Drive / Burst Mode (6.50)
Nikon says the D60 can churn out up to 3 frames per second, and we got close to that figure in our testing. The maximum number of JPEGs in continuous shutter release mode is 100 shots, regardless of resolution or compression settings. In RAW format, the buffer will fill after only six shots. The number of frames remaining before the memory buffer fills and frame rate slows is shown on the right side of the viewfinder display.

Playback Mode (9.75)
A single clearly-labeled button starts full-screen playback, beginning with the most recent shot. Toggling the four-way control up and down overlays information displays over the image, including three screens of shooting information readouts, a display revealing blown-out highlights, and a histogram.

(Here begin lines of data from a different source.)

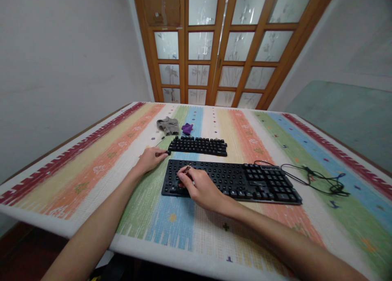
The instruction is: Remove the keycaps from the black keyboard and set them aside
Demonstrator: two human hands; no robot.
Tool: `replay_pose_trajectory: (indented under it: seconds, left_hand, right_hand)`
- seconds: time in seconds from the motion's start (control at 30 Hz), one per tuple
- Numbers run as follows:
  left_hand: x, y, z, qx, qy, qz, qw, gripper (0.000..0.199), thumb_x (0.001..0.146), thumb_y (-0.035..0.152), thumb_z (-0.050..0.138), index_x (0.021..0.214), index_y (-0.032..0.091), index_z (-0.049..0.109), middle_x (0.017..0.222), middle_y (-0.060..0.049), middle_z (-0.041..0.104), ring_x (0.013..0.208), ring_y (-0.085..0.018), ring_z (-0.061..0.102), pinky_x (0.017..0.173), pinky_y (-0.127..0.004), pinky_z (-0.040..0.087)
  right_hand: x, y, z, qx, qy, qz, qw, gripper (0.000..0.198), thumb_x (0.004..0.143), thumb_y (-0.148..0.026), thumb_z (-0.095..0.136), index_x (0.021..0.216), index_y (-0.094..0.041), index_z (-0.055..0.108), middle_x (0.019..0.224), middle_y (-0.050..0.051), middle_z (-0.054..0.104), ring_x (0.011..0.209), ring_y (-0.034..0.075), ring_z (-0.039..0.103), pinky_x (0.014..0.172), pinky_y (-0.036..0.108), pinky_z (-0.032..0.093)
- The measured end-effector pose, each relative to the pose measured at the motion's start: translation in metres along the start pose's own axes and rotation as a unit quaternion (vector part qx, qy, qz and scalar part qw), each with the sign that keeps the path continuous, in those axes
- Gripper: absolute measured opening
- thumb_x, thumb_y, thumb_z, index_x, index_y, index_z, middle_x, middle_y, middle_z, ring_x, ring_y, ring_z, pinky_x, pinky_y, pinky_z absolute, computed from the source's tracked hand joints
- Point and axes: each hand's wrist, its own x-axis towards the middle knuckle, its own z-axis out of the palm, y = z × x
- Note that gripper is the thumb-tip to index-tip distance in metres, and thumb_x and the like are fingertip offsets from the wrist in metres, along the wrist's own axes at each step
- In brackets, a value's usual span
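Observation:
A black keyboard lies in front of me, many of its switches bare on the left and middle, with keycaps on the number pad at right. Behind it, loose black keycaps are laid out in rows. My left hand pinches a black keycap at the near left end of those rows. Over the left part of the keyboard is my right hand, fingers closed round a small, partly shiny thing mostly hidden by them.
A crumpled grey cloth and a small purple cloth lie beyond the keycaps. The keyboard's black cable is coiled at the right. A striped cloth covers the table. Glazed wooden doors stand behind it.

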Motion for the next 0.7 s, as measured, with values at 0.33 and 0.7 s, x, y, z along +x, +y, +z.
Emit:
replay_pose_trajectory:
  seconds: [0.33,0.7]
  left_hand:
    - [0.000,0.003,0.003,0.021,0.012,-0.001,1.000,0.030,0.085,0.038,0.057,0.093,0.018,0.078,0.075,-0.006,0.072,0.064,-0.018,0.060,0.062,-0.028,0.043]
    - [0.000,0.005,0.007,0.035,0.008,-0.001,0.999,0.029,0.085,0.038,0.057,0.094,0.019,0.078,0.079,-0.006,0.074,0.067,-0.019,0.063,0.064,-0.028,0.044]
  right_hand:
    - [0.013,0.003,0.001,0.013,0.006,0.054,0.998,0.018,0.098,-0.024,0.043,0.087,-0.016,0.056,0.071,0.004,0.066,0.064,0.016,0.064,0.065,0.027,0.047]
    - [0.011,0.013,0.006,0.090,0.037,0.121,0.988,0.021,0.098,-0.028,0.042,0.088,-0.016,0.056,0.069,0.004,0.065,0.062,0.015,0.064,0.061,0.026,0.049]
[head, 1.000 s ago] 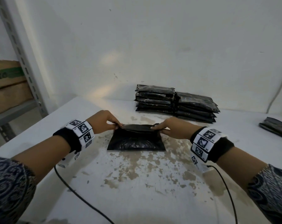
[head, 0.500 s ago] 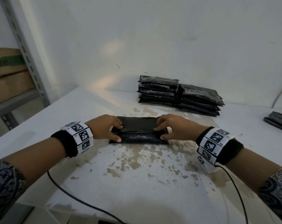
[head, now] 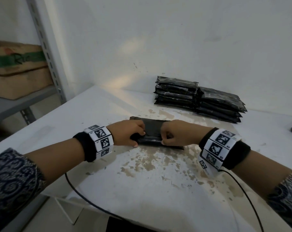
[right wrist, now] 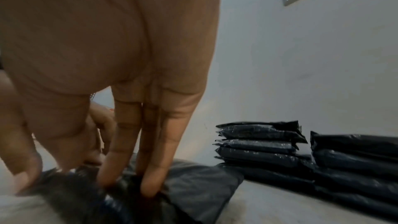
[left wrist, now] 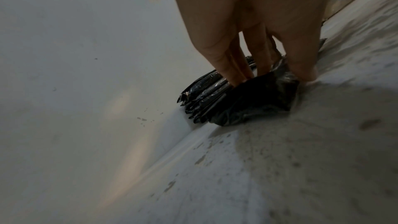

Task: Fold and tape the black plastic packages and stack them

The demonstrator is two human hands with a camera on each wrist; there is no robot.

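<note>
Left hand [head: 128,132]: you are gripping the package [head: 152,133] end.
Right hand [head: 177,133]: pinching its other end.
Stacks [head: 197,100]: lying beyond your hands.

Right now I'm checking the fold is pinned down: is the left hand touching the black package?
Touching. The left wrist view shows the left hand with fingertips pressed into the black package on the table.
</note>
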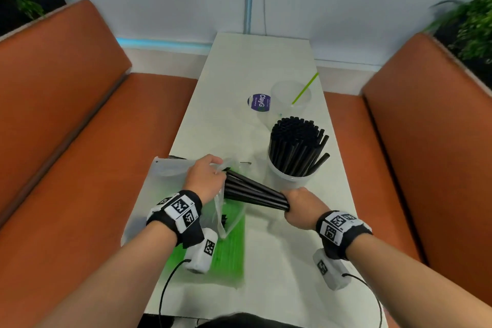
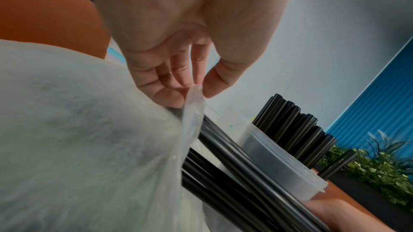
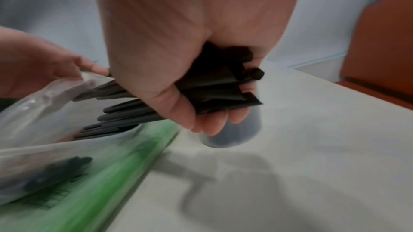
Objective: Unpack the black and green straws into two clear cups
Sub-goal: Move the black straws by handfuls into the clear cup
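Note:
My right hand (image 1: 298, 204) (image 3: 208, 112) grips a bundle of black straws (image 1: 253, 192) (image 3: 212, 92) by one end; their other ends lie inside a clear plastic bag (image 1: 226, 210) (image 3: 44, 94). My left hand (image 1: 206, 176) (image 2: 196, 85) pinches the bag's open edge (image 2: 193, 105). Just beyond my right hand stands a clear cup (image 1: 288, 180) (image 2: 279, 163) packed with black straws (image 1: 296, 141). Farther back, a second clear cup (image 1: 290, 104) holds one green straw (image 1: 304, 88). A pack of green straws (image 1: 229, 253) (image 3: 93, 191) lies under the bag.
The narrow white table (image 1: 253, 66) runs to the wall between two orange benches (image 1: 66, 128) (image 1: 439, 114). A round purple-labelled lid (image 1: 259, 102) lies beside the far cup. Another flat clear bag (image 1: 165, 168) sits at the table's left edge. Plants (image 1: 468, 21) stand behind the benches.

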A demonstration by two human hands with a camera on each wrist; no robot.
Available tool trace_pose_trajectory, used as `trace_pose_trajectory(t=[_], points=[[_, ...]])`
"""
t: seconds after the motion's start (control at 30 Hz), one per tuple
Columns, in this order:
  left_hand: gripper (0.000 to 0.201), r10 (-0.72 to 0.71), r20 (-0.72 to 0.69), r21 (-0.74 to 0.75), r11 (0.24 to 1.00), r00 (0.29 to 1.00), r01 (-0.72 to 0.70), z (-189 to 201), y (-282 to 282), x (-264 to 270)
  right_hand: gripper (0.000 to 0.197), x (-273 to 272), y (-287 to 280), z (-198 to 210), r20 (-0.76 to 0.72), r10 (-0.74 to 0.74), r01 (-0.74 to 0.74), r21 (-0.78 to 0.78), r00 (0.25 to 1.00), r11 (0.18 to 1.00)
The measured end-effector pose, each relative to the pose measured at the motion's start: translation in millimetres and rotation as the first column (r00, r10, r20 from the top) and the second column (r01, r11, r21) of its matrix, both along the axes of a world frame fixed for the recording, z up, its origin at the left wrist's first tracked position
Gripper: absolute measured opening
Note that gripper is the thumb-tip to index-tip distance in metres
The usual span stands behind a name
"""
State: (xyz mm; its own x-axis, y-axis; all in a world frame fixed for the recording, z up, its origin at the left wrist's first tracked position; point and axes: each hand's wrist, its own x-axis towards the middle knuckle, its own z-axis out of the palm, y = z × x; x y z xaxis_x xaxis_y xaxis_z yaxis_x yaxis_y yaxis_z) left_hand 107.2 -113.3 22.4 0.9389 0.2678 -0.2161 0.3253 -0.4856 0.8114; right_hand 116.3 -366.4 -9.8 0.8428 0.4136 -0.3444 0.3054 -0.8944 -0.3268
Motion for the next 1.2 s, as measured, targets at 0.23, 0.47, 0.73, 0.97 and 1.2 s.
trace_pose_trajectory(t=[0.23,0.47,0.73,0.97,1.2], points=[[0.027,-0.007,-0.049,0.059,0.998,0.999,0.01,1,-7,5,0.019,-15,-48,2,-0.048,-0.184,0.189,0.135,0.982,0.973],[0.05,0.053,0.156,-0.237,0.971,0.986,-0.015,26,-28,1,0.016,-17,-38,15,-0.107,-0.198,0.222,0.33,0.974,0.917],[0.031,0.021,0.239,-0.364,0.929,0.971,0.069,47,-46,7,0.021,-3,-5,41,-0.091,-0.076,0.103,0.349,0.993,0.931],[0.047,-0.141,0.279,-0.291,0.93,0.95,0.223,60,-64,3,0.02,5,20,55,-0.214,-0.122,0.212,0.473,0.969,0.855],[0.061,-0.153,0.219,-0.412,0.881,0.964,0.234,51,-62,0,0.018,13,28,88,-0.477,-0.174,0.506,0.834,0.861,0.219]])
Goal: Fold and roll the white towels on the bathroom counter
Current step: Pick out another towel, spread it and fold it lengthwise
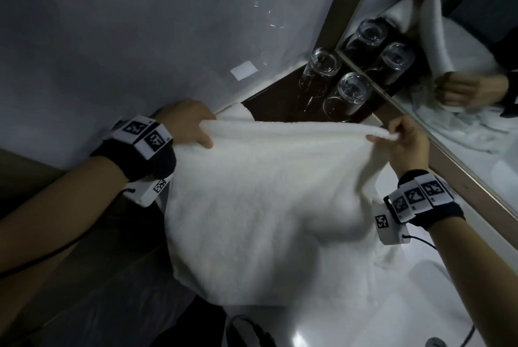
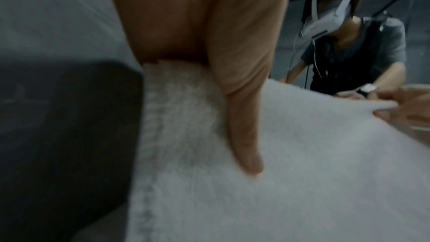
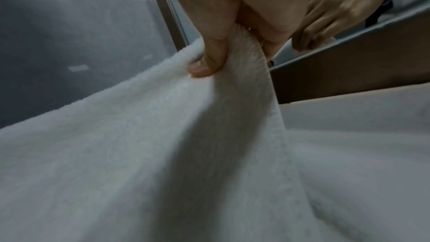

You can zoom in up to 25x during playback, making it easy to determine the sharpness of a given image. We particularly like one innovative zoom feature: after setting the area you want magnified, you can scroll through images using the control dial, maintaining the same positioning and magnification for each sequential picture. This is a fast, convenient way to determine the best shot in a sequence.

Pressing the zoom out button brings up a multiple thumbnail image display: first four images, then nine, which can be browsed with the four-way controller and selected for full-screen display by pressing the OK button.

The D60 also provides extensive in-camera editing options, which is covered below in the Picture Quality / Size Options section.

Custom Image Presets (6.00)
As a hand-holding convenience, the D60 provides six image pre-programmed image setting combinations, accessible via the mode dial: Portrait, Landscape, Child, Sports, Close-Up, and Night Portrait. 

When we asked Nikon to explain exactly which settings are tweaked how for each of these presets, we were told the specifics are "confidential." However, the aperture/shutter speed combinations required are straightforward: boost shutter speed for fast-moving sports and children, ratchet down the aperture setting for landscapes, set flash to slow sync for night portraits. Beyond that, Nikon says auto white balance is used for all modes, and switches between the two available sRGB color spaces depending on the scene. Tone compensation and sharpening are the other two variables that change from preset to preset. Sharpening is lower for Night Portrait and Portrait modes, while Landscape and Sports modes have a higher level of sharpening to bring out fine details. Tone compensation (contrast levels) are also adjusted based on the preset.